They carried out the first genome-wide analysis of the genetic variation between different regions of the same tumour using samples of kidney cancer.

They found around two third of genetic faults were not repeated across other biopsies from the same tumour. The research was published in the New England Journal of Medicine.

Lead author Professor Charles Swanton, based at CRUK's London Research Institute and the UCL Cancer Institute said:

"This has revealed an extraordinary amount of diversity, with more differences between biopsies from the same tumour at the genetic level than there are similarities.
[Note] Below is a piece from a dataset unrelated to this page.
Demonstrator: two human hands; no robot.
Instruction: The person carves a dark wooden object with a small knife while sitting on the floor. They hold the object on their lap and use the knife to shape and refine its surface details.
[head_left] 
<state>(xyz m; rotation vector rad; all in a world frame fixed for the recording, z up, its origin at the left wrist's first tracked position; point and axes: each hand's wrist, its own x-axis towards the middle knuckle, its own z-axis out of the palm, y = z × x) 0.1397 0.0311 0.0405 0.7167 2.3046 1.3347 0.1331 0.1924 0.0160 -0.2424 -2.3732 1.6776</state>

The next step will be to understand what's driving this diversity in different cancers and identify key driver mutations that are common throughout all parts of a tumour."

The tumour samples were donated by patients with advanced kidney cancer being treated at London's Royal Marsden Hospital.

The findings may explain why personalised cancer treatments based on biomarkers from tumour biopsies are not always successful.

The gene sequencing revealed that even samples next to each other in the tumour were not identical.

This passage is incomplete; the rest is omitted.